◆ Problem statement ◆
In your copy of the data below, reproduce every entry exactly and omit the pictures.

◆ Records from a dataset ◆
★ ★ ★ ★ ★ ★ ★

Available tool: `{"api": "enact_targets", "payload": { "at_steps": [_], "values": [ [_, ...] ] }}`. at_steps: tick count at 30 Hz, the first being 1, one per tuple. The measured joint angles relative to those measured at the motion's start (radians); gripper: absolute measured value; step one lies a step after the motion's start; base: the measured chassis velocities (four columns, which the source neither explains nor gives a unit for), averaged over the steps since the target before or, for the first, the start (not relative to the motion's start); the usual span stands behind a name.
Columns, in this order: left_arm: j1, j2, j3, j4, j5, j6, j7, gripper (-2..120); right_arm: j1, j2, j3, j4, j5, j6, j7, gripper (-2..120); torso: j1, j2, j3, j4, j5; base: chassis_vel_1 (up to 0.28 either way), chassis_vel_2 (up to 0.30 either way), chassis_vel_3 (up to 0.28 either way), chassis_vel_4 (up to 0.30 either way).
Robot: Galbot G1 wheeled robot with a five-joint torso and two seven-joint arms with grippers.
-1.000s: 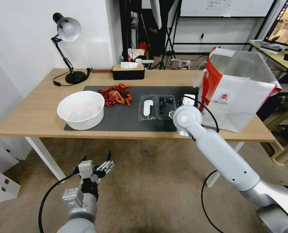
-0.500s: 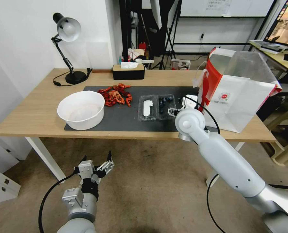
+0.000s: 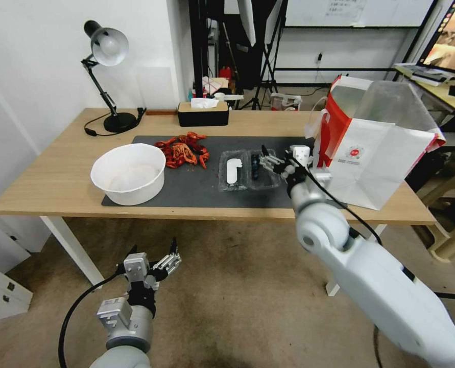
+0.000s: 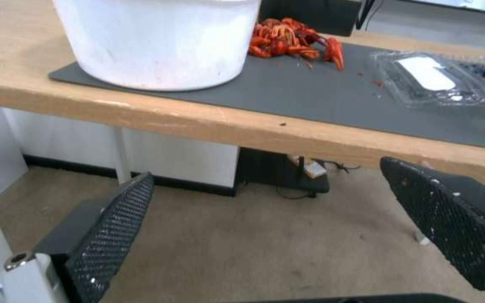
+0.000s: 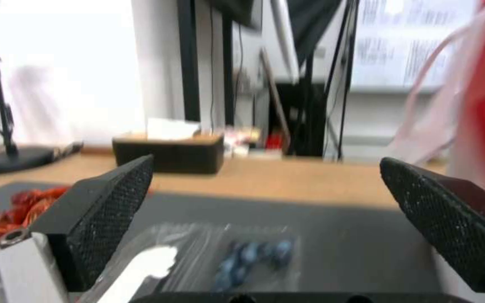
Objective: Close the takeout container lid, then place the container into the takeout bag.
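Note:
The takeout container [image 3: 247, 170] lies open and flat on the grey mat [image 3: 196, 186]. Its lid [image 3: 233, 170], the half with the white oblong piece, is on the left, and the berry half [image 3: 260, 164] is on the right. My right gripper [image 3: 264, 159] hovers open just above the berry half, fingers pointing left. The right wrist view shows the container [image 5: 220, 256] below and between the open fingers [image 5: 113, 206]. The takeout bag [image 3: 375, 153] stands open at the table's right end. My left gripper [image 3: 153, 259] hangs open below the table's front edge.
A large white bowl [image 3: 128, 173] sits on the mat's left end, with a pile of red crayfish [image 3: 182, 149] behind it. A black tissue box [image 3: 202, 113] and a desk lamp [image 3: 107, 82] stand at the back. The bag stands close to my right wrist.
My right arm has swung its elbow down toward me and brought the gripper out over the container's berry half. The left arm has not moved.

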Motion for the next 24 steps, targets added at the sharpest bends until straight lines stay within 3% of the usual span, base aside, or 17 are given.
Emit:
{"api": "enact_targets", "payload": {
  "at_steps": [5,11,24],
  "values": [
    [0.002,-0.002,0.002,-0.002,0.000,-0.005,0.005,100,-0.165,0.009,0.102,0.057,-0.112,0.093,-0.026,100,0.000,0.000,0.000,0.0000,-0.0001,0.000,0.000,0.000,0.000],
    [0.003,-0.002,0.006,-0.007,0.000,-0.011,0.007,100,-0.460,0.079,0.224,0.121,-0.251,0.215,-0.066,100,0.000,0.000,0.000,-0.0003,-0.0001,0.000,0.000,0.000,0.000],
    [0.004,0.015,0.008,-0.009,-0.007,-0.025,0.019,100,-0.789,0.218,0.361,0.185,-0.352,0.345,-0.147,100,0.000,0.000,0.000,-0.0001,0.0001,0.000,0.000,0.000,0.000]
  ]
}}
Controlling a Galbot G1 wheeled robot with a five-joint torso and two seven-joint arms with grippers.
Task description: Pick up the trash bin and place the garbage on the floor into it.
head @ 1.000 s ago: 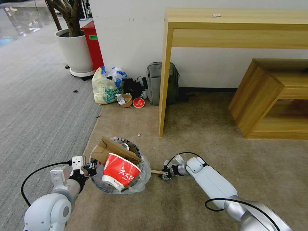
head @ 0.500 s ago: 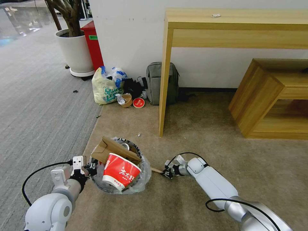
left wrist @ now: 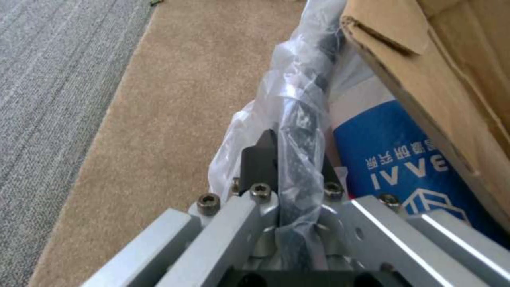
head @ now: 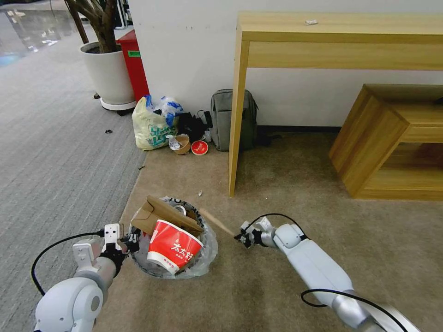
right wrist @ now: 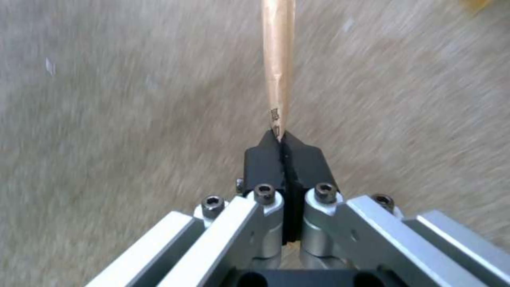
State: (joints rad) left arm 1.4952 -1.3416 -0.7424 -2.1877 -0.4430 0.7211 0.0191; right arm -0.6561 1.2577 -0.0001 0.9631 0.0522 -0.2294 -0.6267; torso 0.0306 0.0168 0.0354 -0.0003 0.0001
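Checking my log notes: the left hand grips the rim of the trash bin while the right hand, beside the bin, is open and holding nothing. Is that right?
Not quite. The right hand is shut on the stick, as the right wrist view shows. The rest holds: the left hand grips the rim of the trash bin, and the right hand is beside the bin.

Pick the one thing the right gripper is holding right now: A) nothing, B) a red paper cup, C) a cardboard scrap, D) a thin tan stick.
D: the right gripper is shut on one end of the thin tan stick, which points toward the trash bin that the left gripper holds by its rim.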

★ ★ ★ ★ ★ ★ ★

◆ Result ◆
Available tool: `{"api": "enact_targets", "payload": { "at_steps": [_], "values": [ [_, ...] ] }}`. at_steps: tick count at 30 Hz, the first being 1, one per tuple. The measured joint angles relative to those measured at the motion's start (radians); gripper: absolute measured value; step one lies a step after the motion's start; base: the measured chassis velocities (four columns, which the source neither explains nor gives a unit for), averaged over the steps since the target before or, for the first, the start (not relative to the motion's start); the usual span stands behind a name.
Columns, in this order: left_arm: j1, j2, j3, j4, j5, j6, j7, gripper (-2..120); right_arm: j1, j2, j3, j4, j5, j6, j7, gripper (-2..120); torso: j1, j2, j3, j4, j5; base: chassis_vel_1 (up to 0.28 either way), chassis_vel_2 (up to 0.30 either way), chassis_vel_3 (up to 0.28 either way), chassis_vel_4 (up to 0.30 either way).
Robot: Galbot G1 wheeled robot with a five-joint torso and two seven-joint arms with grippers.
-1.000s: 
-0.500s: 
+0.000s: 
+0.000s: 
+0.000s: 
Objective: Close the takeout container lid, then place the container into the takeout bag.
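Note:
The takeout container [image 3: 247, 170] lies open and flat on the grey mat [image 3: 196, 186]. Its lid [image 3: 233, 170], the half with the white oblong piece, is on the left, and the berry half [image 3: 260, 164] is on the right. My right gripper [image 3: 264, 159] hovers open just above the berry half, fingers pointing left. The right wrist view shows the container [image 5: 220, 256] below and between the open fingers [image 5: 113, 206]. The takeout bag [image 3: 375, 153] stands open at the table's right end. My left gripper [image 3: 153, 259] hangs open below the table's front edge.
A large white bowl [image 3: 128, 173] sits on the mat's left end, with a pile of red crayfish [image 3: 182, 149] behind it. A black tissue box [image 3: 202, 113] and a desk lamp [image 3: 107, 82] stand at the back. The bag stands close to my right wrist.
My right arm has swung its elbow down toward me and brought the gripper out over the container's berry half. The left arm has not moved.
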
Motion for the next 24 steps, targets added at the sharpest bends until straight lines stay within 3% of the usual span, base aside, or 17 are given.
Emit:
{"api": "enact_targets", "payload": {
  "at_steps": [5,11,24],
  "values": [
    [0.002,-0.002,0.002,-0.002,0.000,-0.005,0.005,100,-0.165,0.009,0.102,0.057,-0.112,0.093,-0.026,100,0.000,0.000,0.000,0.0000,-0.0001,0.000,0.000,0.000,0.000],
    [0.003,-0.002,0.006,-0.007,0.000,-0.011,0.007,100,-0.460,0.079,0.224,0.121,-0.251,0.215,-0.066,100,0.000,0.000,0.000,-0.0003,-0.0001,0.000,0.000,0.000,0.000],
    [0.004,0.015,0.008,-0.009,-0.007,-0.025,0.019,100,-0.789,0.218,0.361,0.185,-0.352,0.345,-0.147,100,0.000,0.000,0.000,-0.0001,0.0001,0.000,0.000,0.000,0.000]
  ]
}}
Controlling a Galbot G1 wheeled robot with a five-joint torso and two seven-joint arms with grippers.
Task description: Pick up the trash bin and place the garbage on the floor into it.
head @ 1.000 s ago: 
head @ 0.500 s ago: 
left wrist @ now: 
head @ now: 
right wrist @ now: 
State: (joints rad) left arm 1.4952 -1.3416 -0.7424 -2.1877 -0.4430 0.7211 0.0191; right arm -0.6561 1.2577 -0.0001 0.9631 0.0522 -0.2294 -0.6267; torso 0.0306 0.0168 0.0354 -0.0003 0.0001
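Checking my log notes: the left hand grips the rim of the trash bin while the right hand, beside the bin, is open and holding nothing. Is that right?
Not quite. The right hand is shut on the stick, as the right wrist view shows. The rest holds: the left hand grips the rim of the trash bin, and the right hand is beside the bin.

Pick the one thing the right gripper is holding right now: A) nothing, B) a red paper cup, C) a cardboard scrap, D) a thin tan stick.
D: the right gripper is shut on one end of the thin tan stick, which points toward the trash bin that the left gripper holds by its rim.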

The answer contains nothing further.